Ольга судорожно выдохнула.

– Ей не нравилось, что я работаю в Центре… лепетала, что понимает мои чувства, то, как мне тяжело… что Олег – благородный человек, но не способен понять всех тонкостей души… а я сидела и думала, что она – лживая тварь, которая притворяется цветочком. Девочка-ромашка. Она хотела выжить меня из Центра, предлагала отступные, вроде бы как компенсацию. Сказала, что на дом не претендует, как будто у нее есть право претендовать на мой дом… я ее послала. А вечером позвонил Олег. Кричал. Он никогда прежде на меня голос не повышал. Тут же… не знаю, что она ему обо мне наговорила, но вышло так, будто я ее вышвырнула из дому… ударила… велел убираться из Центра, пригрозил, что вышвырнет меня из дома, как кошку шкодливую. Так и сказал… кошка шкодливая… и еще фригидной стервой обозвал.

На белых щеках Ольги вспыхнули алые пятна.

– Признаюсь, я пришла в бешенство. И подала в суд.
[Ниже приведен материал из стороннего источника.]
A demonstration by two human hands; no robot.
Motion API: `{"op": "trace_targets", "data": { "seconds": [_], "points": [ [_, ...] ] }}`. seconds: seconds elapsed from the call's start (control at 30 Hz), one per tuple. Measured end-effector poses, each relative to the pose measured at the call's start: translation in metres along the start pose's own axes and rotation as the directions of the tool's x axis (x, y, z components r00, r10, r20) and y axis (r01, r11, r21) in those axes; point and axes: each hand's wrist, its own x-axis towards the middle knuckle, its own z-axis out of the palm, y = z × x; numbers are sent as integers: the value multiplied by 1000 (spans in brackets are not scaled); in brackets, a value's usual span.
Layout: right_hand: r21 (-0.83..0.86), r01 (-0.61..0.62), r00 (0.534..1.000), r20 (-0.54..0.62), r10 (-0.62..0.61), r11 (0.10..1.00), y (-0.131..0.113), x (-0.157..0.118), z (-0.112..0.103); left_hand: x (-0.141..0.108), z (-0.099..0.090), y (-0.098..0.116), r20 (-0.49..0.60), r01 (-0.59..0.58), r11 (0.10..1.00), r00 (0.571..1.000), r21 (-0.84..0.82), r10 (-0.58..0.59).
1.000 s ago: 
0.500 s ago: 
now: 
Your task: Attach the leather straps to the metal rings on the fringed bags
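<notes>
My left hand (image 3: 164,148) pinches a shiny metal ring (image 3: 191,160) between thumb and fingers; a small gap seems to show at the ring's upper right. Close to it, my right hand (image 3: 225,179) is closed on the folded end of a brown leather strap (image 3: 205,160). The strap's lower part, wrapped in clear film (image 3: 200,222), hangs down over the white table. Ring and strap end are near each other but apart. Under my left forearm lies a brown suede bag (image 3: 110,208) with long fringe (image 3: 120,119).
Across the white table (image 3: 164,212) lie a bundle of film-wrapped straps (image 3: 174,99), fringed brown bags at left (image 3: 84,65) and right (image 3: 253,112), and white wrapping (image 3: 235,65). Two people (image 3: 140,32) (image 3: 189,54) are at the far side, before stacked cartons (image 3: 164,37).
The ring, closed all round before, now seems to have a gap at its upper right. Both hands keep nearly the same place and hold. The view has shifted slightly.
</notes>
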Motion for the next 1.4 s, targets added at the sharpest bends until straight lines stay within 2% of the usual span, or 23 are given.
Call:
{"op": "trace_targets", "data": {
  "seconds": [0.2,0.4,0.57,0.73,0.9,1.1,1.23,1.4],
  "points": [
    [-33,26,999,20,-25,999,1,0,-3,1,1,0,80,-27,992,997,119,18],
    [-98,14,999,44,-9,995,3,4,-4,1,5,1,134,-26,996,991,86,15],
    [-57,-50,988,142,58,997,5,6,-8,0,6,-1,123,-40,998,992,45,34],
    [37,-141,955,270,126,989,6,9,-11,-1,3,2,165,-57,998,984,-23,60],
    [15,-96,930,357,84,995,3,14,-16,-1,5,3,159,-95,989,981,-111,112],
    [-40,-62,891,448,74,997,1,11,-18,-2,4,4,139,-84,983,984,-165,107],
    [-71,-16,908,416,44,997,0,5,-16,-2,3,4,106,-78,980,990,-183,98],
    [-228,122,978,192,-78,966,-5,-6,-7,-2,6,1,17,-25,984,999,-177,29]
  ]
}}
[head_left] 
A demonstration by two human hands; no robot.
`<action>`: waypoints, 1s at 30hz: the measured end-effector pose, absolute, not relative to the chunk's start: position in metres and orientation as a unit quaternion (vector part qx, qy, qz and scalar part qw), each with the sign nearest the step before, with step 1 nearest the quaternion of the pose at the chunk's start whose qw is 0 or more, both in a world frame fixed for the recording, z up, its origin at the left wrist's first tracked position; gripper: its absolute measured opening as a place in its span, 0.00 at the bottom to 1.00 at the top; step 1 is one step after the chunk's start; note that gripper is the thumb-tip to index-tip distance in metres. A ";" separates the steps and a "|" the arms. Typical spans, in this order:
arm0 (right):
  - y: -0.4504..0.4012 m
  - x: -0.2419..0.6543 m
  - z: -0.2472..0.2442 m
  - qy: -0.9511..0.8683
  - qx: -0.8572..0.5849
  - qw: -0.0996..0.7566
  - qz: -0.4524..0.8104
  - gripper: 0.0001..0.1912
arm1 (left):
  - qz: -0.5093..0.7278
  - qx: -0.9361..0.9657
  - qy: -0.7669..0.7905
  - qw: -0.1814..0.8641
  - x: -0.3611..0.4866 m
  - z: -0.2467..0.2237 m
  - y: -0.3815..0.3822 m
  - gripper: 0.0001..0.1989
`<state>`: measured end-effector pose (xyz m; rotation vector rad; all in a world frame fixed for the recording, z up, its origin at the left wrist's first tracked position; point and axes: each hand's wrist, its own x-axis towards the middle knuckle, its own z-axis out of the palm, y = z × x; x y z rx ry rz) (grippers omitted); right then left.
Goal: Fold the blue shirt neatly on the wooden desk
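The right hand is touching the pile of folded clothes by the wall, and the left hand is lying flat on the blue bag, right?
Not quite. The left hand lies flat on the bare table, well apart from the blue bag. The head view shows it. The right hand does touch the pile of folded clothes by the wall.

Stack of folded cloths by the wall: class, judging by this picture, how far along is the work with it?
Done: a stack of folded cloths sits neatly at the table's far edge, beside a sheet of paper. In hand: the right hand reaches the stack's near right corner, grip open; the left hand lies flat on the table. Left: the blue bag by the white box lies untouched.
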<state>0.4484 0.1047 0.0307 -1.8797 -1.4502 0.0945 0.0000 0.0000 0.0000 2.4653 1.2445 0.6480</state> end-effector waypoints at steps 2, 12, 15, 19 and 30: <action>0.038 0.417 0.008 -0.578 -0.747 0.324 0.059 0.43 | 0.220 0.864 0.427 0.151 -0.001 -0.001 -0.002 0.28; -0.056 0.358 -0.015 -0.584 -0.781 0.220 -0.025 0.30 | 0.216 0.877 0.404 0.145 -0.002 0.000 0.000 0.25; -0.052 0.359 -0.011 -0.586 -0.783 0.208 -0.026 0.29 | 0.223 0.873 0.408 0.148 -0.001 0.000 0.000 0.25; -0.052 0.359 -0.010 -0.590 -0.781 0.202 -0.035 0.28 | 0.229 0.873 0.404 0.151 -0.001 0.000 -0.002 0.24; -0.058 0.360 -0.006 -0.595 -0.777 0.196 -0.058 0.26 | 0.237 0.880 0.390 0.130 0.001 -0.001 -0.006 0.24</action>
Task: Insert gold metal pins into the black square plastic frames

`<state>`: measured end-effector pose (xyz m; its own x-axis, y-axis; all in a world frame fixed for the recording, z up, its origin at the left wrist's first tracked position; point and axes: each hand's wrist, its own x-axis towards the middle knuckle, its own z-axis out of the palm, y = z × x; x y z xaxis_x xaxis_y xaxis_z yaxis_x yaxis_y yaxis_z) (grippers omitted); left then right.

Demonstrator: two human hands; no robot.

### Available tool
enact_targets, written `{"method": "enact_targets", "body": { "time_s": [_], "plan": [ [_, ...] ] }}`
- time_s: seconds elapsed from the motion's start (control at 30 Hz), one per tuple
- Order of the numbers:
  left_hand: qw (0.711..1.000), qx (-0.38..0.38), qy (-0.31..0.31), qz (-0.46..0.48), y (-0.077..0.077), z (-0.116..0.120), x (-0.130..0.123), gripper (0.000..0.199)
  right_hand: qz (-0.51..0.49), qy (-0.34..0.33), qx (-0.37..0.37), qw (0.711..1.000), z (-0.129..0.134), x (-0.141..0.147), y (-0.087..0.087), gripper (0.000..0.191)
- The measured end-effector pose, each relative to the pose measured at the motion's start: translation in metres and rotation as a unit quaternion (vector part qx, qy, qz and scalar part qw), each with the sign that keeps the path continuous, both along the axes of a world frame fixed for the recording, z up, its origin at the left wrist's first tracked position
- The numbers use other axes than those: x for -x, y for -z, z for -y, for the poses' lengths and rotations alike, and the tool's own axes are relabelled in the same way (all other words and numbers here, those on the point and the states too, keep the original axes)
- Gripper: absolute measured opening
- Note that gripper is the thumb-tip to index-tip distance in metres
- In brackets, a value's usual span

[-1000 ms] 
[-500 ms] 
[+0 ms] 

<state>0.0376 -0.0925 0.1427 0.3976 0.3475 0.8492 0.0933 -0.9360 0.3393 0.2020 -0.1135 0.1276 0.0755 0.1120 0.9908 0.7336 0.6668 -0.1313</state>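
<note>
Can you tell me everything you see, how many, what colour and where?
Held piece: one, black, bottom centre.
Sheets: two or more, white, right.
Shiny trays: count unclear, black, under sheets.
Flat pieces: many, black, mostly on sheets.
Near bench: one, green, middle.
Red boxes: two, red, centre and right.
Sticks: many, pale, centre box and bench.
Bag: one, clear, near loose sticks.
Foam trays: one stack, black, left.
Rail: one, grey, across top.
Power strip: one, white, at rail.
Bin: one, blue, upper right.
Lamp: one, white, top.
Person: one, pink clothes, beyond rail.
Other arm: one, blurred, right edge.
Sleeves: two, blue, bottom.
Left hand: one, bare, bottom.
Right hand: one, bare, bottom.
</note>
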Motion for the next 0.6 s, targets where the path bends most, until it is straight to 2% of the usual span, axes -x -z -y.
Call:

Раздел имущества, если так… еще до развода мы обо всем договорились. Он забирает городскую квартиру, а мне – дом… и доля в бизнесе. Но тогда я поняла, что эта тварь заставит его позабыть обо всех договоренностях. Да и… хотелось справедливости. Суд я выиграла. Она забыла, что и у меня в этом городе имеются хорошие знакомства… судья… это ведь конфиденциально, наш с вами разговор?